The Tower of Babel
Ancient Near East Subjects. A page
dedicated to difficult to find historical
subjects about ancient civilizations in the
Near East, such as the Hebrews, Arabs, Islam,
and early Christianity.
Genesis tells a story of God becoming angry when the people
started to build a huge tower for themselves, on the premise that they could
reach Heaven. God wanted his people to populate the whole earth, the story explains,
not just the small area where they had clustered themselves. The oddest part of the story
is how God got them to stop building. He "confused their language", so that
most people couldn't understand one other.

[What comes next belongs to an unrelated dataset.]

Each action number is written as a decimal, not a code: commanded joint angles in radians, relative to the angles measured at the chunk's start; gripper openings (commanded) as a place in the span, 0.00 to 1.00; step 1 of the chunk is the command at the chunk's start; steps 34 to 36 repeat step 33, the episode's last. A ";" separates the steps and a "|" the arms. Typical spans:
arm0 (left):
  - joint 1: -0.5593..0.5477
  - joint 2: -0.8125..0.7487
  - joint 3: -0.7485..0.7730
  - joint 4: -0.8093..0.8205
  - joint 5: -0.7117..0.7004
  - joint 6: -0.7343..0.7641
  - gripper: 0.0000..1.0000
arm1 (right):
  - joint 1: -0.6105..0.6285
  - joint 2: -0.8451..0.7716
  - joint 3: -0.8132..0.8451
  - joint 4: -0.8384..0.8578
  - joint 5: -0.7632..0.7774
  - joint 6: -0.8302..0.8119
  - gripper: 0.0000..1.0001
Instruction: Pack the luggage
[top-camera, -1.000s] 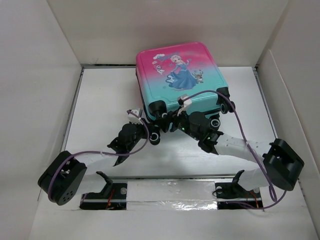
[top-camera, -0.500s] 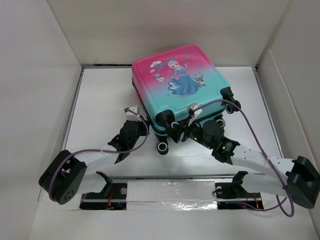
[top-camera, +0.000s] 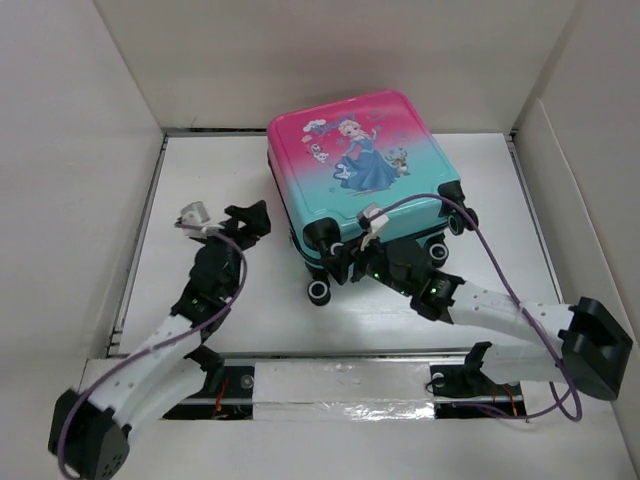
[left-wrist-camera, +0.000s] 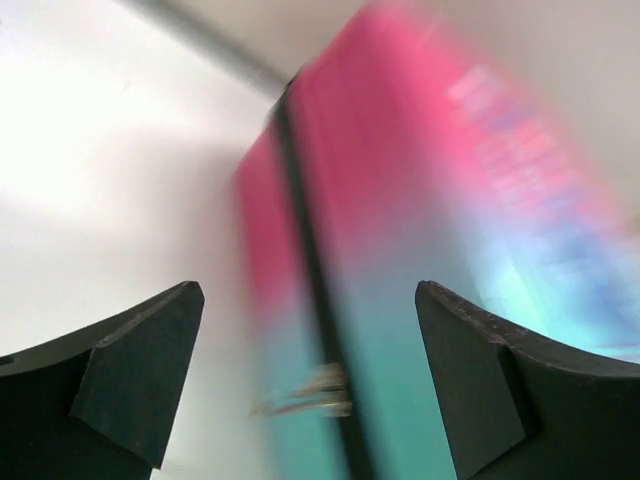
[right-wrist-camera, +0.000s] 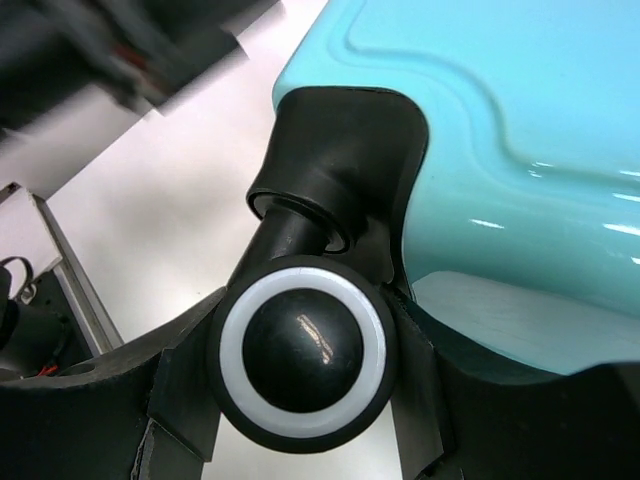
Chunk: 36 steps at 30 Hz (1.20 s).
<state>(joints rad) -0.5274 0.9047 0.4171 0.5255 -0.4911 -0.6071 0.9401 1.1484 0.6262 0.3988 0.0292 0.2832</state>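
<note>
The luggage (top-camera: 360, 160), a pink-to-teal hard-shell suitcase with a princess print, lies closed at the back middle of the white table (top-camera: 220, 170). Its black wheels face the arms. My right gripper (top-camera: 348, 264) is at its near edge. In the right wrist view that gripper (right-wrist-camera: 303, 370) is shut on one black wheel with a white ring (right-wrist-camera: 303, 355), a finger on each side. My left gripper (top-camera: 252, 222) hangs open left of the suitcase, apart from it. The left wrist view shows its gripper (left-wrist-camera: 310, 385) empty, with the blurred luggage (left-wrist-camera: 400, 250) ahead.
White walls (top-camera: 90, 150) close in the table on the left, back and right. A metal rail (top-camera: 330, 385) with both arm bases runs along the near edge. One free wheel (top-camera: 319, 290) of the suitcase stands on the table near the right gripper.
My left gripper has opened and pulled back to the left, away from the suitcase's corner. The suitcase has shifted slightly. The right gripper has kept its grip on the wheel.
</note>
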 joint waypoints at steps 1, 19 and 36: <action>-0.005 -0.260 0.012 -0.057 -0.040 -0.100 0.87 | 0.107 0.095 0.136 0.031 -0.104 -0.009 0.00; -0.014 -0.566 0.362 -0.673 0.137 0.027 0.99 | 0.289 -0.152 0.236 -0.179 0.411 -0.161 1.00; -0.014 -0.529 0.370 -0.634 0.252 0.112 0.99 | 0.080 -0.584 0.092 -0.350 0.562 -0.089 1.00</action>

Those that now spoke the same
language left together to create communities in different parts
of the world.
The world "babel" in Hebrew means "confusion". Speaking a different language
all of the sudden is reminiscent of the Apostles "speaking in tongues" in the New
Testement.
The depiction in the Bible of the "Tower of Babel" is a very accurate
description of a Sumerian ziggrat, huge obelisks similar to the
Washington Monument in Washington, D.C. The Sumerians built one in each of
their cities, for worship and a central place of administration for the city. This story could be explained
as the tale the conquring Semitic tribes told of the fallen Sumerians as to why God punished them. A good
deal of the first 5 books of Moses are Sumerian legends incorperated into the culture of the conquering Seminites.